Problem to solve »
Output the full listing below exactly.

Data section »
—————

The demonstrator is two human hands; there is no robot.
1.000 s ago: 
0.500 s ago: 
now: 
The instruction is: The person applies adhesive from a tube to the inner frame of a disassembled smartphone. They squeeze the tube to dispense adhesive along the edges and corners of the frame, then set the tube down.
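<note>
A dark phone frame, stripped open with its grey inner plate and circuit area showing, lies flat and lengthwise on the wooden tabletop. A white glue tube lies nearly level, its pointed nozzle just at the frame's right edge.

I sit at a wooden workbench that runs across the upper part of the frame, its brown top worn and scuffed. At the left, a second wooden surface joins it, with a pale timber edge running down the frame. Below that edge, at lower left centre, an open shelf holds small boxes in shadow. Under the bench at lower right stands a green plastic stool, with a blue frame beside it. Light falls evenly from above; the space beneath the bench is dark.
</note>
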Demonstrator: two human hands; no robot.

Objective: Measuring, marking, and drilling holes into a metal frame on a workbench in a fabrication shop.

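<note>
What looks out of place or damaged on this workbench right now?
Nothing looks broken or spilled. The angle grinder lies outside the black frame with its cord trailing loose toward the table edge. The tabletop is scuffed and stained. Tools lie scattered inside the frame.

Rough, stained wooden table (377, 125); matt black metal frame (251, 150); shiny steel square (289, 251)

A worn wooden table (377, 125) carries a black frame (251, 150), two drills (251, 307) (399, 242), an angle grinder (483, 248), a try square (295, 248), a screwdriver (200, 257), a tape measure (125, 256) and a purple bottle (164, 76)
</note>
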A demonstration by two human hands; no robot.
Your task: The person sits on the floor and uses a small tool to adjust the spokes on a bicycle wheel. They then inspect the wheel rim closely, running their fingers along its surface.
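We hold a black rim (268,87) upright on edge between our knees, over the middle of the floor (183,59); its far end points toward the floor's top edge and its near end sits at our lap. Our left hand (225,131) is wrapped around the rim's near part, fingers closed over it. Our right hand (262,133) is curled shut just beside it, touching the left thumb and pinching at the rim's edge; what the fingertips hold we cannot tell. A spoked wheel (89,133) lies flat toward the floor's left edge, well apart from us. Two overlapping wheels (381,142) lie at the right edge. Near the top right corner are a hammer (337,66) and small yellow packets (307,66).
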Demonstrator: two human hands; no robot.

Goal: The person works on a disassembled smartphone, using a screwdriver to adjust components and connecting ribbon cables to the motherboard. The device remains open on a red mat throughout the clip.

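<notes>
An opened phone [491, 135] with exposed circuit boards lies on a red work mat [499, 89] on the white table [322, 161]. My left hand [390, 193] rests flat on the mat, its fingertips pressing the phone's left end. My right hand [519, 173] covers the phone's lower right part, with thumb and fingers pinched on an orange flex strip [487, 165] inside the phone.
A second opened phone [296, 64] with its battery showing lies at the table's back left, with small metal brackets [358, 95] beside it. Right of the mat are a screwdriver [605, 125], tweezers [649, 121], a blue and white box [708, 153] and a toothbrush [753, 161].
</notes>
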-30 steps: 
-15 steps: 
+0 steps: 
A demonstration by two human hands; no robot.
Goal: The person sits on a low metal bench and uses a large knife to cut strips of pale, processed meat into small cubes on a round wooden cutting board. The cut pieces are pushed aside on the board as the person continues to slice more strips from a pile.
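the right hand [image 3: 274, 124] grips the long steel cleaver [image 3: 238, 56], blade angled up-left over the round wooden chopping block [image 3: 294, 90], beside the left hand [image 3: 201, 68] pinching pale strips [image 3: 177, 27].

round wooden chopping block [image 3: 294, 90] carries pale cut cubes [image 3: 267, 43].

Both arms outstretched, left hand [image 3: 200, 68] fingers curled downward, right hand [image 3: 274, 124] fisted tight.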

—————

Exercise result »
The demonstrator is two human hands; there is no robot.
1.000 s ago: 
0.500 s ago: 
now: 
The instruction is: The person applies adhesive from a tube to the inner frame of a disassembled smartphone. They squeeze the tube to dispense adhesive along the edges and corners of the frame, then set the tube down.
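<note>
A dark phone frame, stripped open with its grey inner plate and circuit area showing, lies flat and lengthwise on the wooden tabletop. A white glue tube lies nearly level, its pointed nozzle just at the frame's right edge.

I sit at a wooden workbench that runs across the upper part of the frame, its brown top worn and scuffed. At the left, a second wooden surface joins it, with a pale timber edge running down the frame. Below that edge, at lower left centre, an open shelf holds small boxes in shadow. Under the bench at lower right stands a green plastic stool, with a blue frame beside it. Light falls evenly from above; the space beneath the bench is dark.
</note>
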Demonstrator: two human hands; no robot.

Objective: Measuring, marking, and drilling holes into a metal frame on a workbench in a fabrication shop.

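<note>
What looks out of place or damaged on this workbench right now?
Nothing looks broken or spilled. The angle grinder lies outside the black frame with its cord trailing loose toward the table edge. The tabletop is scuffed and stained. Tools lie scattered inside the frame.

Rough, stained wooden table (377, 125); matt black metal frame (251, 150); shiny steel square (289, 251)

A worn wooden table (377, 125) carries a black frame (251, 150), two drills (251, 307) (399, 242), an angle grinder (483, 248), a try square (295, 248), a screwdriver (200, 257), a tape measure (125, 256) and a purple bottle (164, 76)
</note>
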A demonstration by two human hands; no robot.
Your task: The person sits on the floor and uses a small tool to adjust the spokes on a bicycle wheel. They then inspect the wheel rim closely, running their fingers along its surface.
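We hold a black rim (268,87) upright on edge between our knees, over the middle of the floor (183,59); its far end points toward the floor's top edge and its near end sits at our lap. Our left hand (225,131) is wrapped around the rim's near part, fingers closed over it. Our right hand (262,133) is curled shut just beside it, touching the left thumb and pinching at the rim's edge; what the fingertips hold we cannot tell. A spoked wheel (89,133) lies flat toward the floor's left edge, well apart from us. Two overlapping wheels (381,142) lie at the right edge. Near the top right corner are a hammer (337,66) and small yellow packets (307,66).
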Demonstrator: two human hands; no robot.

Goal: The person works on a disassembled smartphone, using a screwdriver to adjust components and connecting ribbon cables to the motherboard. The device remains open on a red mat throughout the clip.

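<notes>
An opened phone [491, 135] with exposed circuit boards lies on a red work mat [499, 89] on the white table [322, 161]. My left hand [390, 193] rests flat on the mat, its fingertips pressing the phone's left end. My right hand [519, 173] covers the phone's lower right part, with thumb and fingers pinched on an orange flex strip [487, 165] inside the phone.
A second opened phone [296, 64] with its battery showing lies at the table's back left, with small metal brackets [358, 95] beside it. Right of the mat are a screwdriver [605, 125], tweezers [649, 121], a blue and white box [708, 153] and a toothbrush [753, 161].
</notes>
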-30 steps: 
-15 steps: 
+0 steps: 
A demonstration by two human hands; no robot.
Goal: The person sits on a low metal bench and uses a large knife to cut strips of pale, processed meat into small cubes on a round wooden cutting board. The cut pieces are pushed aside on the board as the person continues to slice more strips from a pile.
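the right hand [image 3: 274, 124] grips the long steel cleaver [image 3: 238, 56], blade angled up-left over the round wooden chopping block [image 3: 294, 90], beside the left hand [image 3: 201, 68] pinching pale strips [image 3: 177, 27].

round wooden chopping block [image 3: 294, 90] carries pale cut cubes [image 3: 267, 43].

Both arms outstretched, left hand [image 3: 200, 68] fingers curled downward, right hand [image 3: 274, 124] fisted tight.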

This is the complete answer to the exercise.